Reproduce the records below exactly as they appear.

————————

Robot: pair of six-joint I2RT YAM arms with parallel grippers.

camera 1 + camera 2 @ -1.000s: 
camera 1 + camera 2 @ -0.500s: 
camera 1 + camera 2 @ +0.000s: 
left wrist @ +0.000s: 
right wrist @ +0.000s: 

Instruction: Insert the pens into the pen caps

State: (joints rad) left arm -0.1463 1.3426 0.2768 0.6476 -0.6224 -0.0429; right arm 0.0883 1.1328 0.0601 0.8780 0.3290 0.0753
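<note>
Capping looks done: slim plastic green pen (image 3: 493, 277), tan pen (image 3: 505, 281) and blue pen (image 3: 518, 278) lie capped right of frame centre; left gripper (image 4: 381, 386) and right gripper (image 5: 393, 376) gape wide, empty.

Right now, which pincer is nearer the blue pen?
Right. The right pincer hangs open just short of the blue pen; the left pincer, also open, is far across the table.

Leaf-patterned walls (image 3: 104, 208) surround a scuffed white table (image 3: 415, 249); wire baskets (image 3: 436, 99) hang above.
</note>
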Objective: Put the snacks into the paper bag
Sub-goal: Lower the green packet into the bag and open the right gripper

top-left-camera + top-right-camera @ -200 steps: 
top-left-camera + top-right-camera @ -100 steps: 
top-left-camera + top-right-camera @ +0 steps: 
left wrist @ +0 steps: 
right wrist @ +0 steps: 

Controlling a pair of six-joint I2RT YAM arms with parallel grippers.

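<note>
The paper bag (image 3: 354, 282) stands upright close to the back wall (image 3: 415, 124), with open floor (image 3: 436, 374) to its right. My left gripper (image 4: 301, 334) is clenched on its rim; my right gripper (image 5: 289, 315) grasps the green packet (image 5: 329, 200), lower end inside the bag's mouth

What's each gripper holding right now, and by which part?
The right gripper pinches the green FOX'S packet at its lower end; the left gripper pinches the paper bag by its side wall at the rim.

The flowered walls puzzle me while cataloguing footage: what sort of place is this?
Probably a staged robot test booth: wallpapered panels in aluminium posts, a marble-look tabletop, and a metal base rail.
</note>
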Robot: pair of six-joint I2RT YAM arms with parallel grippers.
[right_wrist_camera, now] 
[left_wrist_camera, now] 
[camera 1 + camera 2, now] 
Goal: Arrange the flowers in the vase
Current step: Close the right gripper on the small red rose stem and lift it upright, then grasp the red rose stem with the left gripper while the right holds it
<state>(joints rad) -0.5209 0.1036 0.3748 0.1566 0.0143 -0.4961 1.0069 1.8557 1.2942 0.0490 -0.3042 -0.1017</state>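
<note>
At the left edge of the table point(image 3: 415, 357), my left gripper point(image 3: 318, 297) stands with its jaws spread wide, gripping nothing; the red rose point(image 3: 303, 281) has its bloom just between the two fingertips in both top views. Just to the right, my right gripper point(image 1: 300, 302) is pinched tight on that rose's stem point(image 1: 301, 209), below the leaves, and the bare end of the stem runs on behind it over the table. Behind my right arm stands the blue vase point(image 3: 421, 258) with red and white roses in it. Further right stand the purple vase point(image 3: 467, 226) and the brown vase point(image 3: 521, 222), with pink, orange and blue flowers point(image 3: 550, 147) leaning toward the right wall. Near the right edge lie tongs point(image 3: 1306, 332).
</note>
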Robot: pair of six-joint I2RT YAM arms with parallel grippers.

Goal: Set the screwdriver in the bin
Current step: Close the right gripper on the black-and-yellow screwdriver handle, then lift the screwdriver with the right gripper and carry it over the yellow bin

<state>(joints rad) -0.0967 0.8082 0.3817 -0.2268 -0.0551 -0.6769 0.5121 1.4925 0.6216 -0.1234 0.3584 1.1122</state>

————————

**Exercise result**
Robot: pair of six-joint I2RT YAM arms with parallel grippers.

camera 1 + camera 2 @ -1.000s: 
camera 1 + camera 2 @ -0.500s: 
camera 1 + camera 2 @ +0.000s: 
left wrist @ +0.000s: 
right wrist @ +0.000s: 

Instruction: Insert the pens into the pen caps

State: (joints rad) left arm -0.1463 1.3426 0.2768 0.6476 -0.6224 -0.0429; right arm 0.0883 1.1328 0.0601 0.8780 0.3290 0.0753
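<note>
Capping looks done: slim plastic green pen (image 3: 493, 277), tan pen (image 3: 505, 281) and blue pen (image 3: 518, 278) lie capped right of frame centre; left gripper (image 4: 381, 386) and right gripper (image 5: 393, 376) gape wide, empty.

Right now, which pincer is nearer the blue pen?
Right. The right pincer hangs open just short of the blue pen; the left pincer, also open, is far across the table.

Leaf-patterned walls (image 3: 104, 208) surround a scuffed white table (image 3: 415, 249); wire baskets (image 3: 436, 99) hang above.
</note>
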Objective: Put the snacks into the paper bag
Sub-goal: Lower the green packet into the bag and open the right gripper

top-left-camera + top-right-camera @ -200 steps: 
top-left-camera + top-right-camera @ -100 steps: 
top-left-camera + top-right-camera @ +0 steps: 
left wrist @ +0 steps: 
right wrist @ +0 steps: 

Controlling a pair of six-joint I2RT YAM arms with parallel grippers.

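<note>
The paper bag (image 3: 354, 282) stands upright close to the back wall (image 3: 415, 124), with open floor (image 3: 436, 374) to its right. My left gripper (image 4: 301, 334) is clenched on its rim; my right gripper (image 5: 289, 315) grasps the green packet (image 5: 329, 200), lower end inside the bag's mouth

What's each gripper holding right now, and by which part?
The right gripper pinches the green FOX'S packet at its lower end; the left gripper pinches the paper bag by its side wall at the rim.

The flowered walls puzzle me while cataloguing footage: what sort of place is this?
Probably a staged robot test booth: wallpapered panels in aluminium posts, a marble-look tabletop, and a metal base rail.
</note>
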Robot: pair of six-joint I2RT YAM arms with parallel grippers.
[right_wrist_camera, now] 
[left_wrist_camera, now] 
[camera 1 + camera 2, now] 
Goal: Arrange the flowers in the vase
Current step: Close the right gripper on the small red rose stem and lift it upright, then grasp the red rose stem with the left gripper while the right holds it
<state>(joints rad) -0.5209 0.1036 0.3748 0.1566 0.0143 -0.4961 1.0069 1.8557 1.2942 0.0490 -0.3042 -0.1017</state>
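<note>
At the left edge of the table point(image 3: 415, 357), my left gripper point(image 3: 318, 297) stands with its jaws spread wide, gripping nothing; the red rose point(image 3: 303, 281) has its bloom just between the two fingertips in both top views. Just to the right, my right gripper point(image 1: 300, 302) is pinched tight on that rose's stem point(image 1: 301, 209), below the leaves, and the bare end of the stem runs on behind it over the table. Behind my right arm stands the blue vase point(image 3: 421, 258) with red and white roses in it. Further right stand the purple vase point(image 3: 467, 226) and the brown vase point(image 3: 521, 222), with pink, orange and blue flowers point(image 3: 550, 147) leaning toward the right wall. Near the right edge lie tongs point(image 3: 1306, 332).
</note>
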Robot: pair of six-joint I2RT YAM arms with parallel grippers.

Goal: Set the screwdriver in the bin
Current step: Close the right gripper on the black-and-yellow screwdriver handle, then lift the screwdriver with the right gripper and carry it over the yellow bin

<state>(joints rad) -0.0967 0.8082 0.3817 -0.2268 -0.0551 -0.6769 0.5121 1.4925 0.6216 -0.1234 0.3584 1.1122</state>

This completes the output.